Now, a woman without any female buddies is generally a red flag for me. Gals are normally plenty gregarious, and one without same-sex pals worth mentioning may indeed have several reasons why . . . but after way too many years of often brutal dating experiences, the most prominent one is the need of some to be constantly surrounded by horny men.

So I probed further, and learned that her old "boyfriend" was actually her old live-in, and that they shacked for two years. Oh, wait, make that four years -- the story got better as it ran on. So much for having a good Catholic girl to introduce to Mom.

The capper for the day came when we got stuck in heavy 270 Beltline rush-hour traffic on the way back. She started reaching under her shirt to play with her stomach, and I cracked a snide joke about readjusting a belly-button ring.

Turns out, she actually was. Foot in fucking mouth time?

Luckily she missed the slight, then went on to describe various possible tattoos under consideration. Ugh. My tolerance is reached when a cutie gets something like a Thrush Muffler logo on her ankle. That'd be OK. And guys can get any sort of ridiculous crud scrawled on them because I don't care how they scar themselves. But beyond that, I'm just not a believer.
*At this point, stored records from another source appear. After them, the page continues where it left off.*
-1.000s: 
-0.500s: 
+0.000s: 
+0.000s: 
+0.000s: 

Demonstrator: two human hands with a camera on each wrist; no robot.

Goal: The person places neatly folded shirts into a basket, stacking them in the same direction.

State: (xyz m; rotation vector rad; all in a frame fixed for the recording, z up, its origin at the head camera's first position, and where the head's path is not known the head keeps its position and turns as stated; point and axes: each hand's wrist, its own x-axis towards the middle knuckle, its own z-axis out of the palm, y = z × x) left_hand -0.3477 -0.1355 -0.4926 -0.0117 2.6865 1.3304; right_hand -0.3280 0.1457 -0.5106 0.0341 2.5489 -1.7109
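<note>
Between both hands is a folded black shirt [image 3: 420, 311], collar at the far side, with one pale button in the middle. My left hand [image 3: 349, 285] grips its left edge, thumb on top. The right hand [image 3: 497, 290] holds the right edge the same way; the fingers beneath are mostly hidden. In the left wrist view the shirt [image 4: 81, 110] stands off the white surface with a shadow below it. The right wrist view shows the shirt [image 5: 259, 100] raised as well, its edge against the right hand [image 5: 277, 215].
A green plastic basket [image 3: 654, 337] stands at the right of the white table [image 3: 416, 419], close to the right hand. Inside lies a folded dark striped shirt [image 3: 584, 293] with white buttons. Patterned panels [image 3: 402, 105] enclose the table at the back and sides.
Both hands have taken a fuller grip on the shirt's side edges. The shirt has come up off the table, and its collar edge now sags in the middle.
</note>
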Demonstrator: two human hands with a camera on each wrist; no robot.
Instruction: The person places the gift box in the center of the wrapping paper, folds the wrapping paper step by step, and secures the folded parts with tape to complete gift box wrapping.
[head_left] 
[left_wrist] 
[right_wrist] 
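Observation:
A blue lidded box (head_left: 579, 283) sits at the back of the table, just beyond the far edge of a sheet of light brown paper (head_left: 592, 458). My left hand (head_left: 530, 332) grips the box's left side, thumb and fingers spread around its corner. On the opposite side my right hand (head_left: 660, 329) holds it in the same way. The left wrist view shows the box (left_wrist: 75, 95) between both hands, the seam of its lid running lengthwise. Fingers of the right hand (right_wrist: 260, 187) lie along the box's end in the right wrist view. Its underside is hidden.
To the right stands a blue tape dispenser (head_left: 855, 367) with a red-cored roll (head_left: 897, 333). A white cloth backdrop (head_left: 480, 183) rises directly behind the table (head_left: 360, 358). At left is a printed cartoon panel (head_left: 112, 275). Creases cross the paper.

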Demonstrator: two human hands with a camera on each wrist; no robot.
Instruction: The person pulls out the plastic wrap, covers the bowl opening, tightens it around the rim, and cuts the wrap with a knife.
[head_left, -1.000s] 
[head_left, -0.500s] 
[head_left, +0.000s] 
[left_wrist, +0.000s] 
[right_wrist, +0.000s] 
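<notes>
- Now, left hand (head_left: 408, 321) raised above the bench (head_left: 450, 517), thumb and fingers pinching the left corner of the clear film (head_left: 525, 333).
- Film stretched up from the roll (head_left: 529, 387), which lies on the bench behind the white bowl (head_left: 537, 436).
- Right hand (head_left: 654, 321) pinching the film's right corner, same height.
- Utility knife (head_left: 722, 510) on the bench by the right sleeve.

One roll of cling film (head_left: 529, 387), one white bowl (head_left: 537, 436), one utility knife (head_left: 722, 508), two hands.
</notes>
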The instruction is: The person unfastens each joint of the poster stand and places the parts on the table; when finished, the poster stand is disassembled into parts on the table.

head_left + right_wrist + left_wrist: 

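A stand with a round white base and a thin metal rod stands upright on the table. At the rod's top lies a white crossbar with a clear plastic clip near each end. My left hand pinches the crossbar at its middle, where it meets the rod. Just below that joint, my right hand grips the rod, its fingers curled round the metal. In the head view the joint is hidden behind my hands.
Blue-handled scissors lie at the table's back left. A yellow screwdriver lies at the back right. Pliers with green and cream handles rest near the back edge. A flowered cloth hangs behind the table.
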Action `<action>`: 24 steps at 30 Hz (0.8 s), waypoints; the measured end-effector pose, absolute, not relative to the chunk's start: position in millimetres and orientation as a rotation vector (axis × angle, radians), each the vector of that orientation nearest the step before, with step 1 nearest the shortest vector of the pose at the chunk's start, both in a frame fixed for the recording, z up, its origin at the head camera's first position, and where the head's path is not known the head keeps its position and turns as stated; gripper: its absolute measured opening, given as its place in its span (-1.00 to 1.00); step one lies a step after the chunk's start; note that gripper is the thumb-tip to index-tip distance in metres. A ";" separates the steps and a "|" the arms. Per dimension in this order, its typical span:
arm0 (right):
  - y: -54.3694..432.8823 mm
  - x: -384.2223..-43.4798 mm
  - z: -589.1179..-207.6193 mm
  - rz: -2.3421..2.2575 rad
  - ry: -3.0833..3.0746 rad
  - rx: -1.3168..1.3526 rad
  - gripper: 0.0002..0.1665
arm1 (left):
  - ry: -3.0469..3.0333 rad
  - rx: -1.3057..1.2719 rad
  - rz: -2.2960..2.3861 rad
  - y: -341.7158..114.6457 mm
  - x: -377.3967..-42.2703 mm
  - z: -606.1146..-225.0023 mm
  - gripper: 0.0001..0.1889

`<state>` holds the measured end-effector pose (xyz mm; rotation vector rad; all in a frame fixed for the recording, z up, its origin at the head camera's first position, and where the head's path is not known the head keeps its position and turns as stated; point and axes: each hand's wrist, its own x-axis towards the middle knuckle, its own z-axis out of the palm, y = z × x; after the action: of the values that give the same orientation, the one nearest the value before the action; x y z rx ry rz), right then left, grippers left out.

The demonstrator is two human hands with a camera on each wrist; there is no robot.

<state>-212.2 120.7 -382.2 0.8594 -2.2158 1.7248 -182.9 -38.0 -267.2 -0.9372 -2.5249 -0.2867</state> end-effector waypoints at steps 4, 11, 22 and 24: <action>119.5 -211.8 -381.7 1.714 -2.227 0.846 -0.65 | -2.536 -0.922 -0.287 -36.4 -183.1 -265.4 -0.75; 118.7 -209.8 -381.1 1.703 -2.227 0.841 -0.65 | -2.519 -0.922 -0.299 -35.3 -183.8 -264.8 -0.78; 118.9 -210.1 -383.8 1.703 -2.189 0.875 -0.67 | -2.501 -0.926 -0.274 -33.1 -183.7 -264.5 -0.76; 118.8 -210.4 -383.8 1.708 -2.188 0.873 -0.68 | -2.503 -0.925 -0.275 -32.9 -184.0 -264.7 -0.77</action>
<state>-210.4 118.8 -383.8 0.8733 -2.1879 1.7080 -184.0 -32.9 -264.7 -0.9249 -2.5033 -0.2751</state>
But she pressed the issue, forcing me to admit that the only ink I was ever interested in having done was the logo for the old punk group Black Flag, four black bands in an up-and-down sequence which looks (in these high-tech times) like nothing more than a chubby barcode. I ended up having to explain that no matter how fat, thin, pumped-up, or old I might get, the beauty of that design lay in the fact that it would always look the same. That did not cut it, as she assumed that I was indirectly calling her old, fat, or out of shape. Dammit. That sort of crap is exactly why I prefer to only do a brief lunch on a first date.

When she got me home we parted amicably, but I wrote her off. A good thing, as it turns out, as she started seriously entertaining some gent just days later. She spotted me on my patio the next weekend and explained that her brother over in Hilliard had been stopping by. Since the guy's car was parked in front of her place from 8pm to 6am every day for many days, I figure that she's either full of it, or her familial relationships are way too close for my comfort.